- **WHAT THE TASK REQUIRES**:
Return only the lines running from the top of the entries to the line with "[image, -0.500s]", inclusive, exactly as written.

- **SOURCE MATERIAL**:
————————
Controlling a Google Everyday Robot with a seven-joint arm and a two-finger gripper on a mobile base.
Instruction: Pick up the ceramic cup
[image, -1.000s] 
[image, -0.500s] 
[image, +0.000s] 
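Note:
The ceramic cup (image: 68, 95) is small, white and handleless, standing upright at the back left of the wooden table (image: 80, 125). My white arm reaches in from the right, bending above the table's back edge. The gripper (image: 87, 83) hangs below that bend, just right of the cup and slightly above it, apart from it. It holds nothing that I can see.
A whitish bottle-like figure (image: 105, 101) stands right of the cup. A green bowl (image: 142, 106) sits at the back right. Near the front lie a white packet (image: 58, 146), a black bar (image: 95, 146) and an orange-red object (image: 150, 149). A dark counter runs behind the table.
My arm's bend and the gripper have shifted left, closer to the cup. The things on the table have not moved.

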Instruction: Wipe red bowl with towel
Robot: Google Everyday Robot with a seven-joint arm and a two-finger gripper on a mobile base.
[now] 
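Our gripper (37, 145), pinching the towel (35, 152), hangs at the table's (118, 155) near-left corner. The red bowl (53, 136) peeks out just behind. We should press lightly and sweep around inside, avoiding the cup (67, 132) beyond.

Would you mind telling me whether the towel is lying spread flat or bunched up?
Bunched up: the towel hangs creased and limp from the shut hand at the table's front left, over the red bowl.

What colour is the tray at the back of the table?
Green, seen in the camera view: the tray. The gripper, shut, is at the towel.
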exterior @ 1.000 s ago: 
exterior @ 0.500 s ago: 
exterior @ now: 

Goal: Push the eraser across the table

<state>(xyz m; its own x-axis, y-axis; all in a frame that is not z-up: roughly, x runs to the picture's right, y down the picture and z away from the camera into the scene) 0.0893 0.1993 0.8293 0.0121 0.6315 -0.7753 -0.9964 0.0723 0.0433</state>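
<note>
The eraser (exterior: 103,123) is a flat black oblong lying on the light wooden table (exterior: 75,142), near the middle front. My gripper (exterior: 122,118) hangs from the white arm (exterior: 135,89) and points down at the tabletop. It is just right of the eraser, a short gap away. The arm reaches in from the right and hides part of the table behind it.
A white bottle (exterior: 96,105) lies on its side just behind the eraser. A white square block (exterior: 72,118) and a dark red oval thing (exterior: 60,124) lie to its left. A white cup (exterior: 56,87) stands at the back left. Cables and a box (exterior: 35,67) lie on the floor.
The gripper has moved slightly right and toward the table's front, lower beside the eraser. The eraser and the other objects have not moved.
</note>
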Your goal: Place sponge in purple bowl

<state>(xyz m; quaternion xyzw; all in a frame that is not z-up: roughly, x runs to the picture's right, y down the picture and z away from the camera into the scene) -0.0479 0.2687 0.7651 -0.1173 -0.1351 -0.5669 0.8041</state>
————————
- **WRITTEN SOLUTION**:
Controlling a Google Everyday Robot with a seven-joint arm and a two-finger gripper on a mobile base.
Instruction: Pick up the ceramic cup
[image, -1.000s] 
[image, -0.500s] 

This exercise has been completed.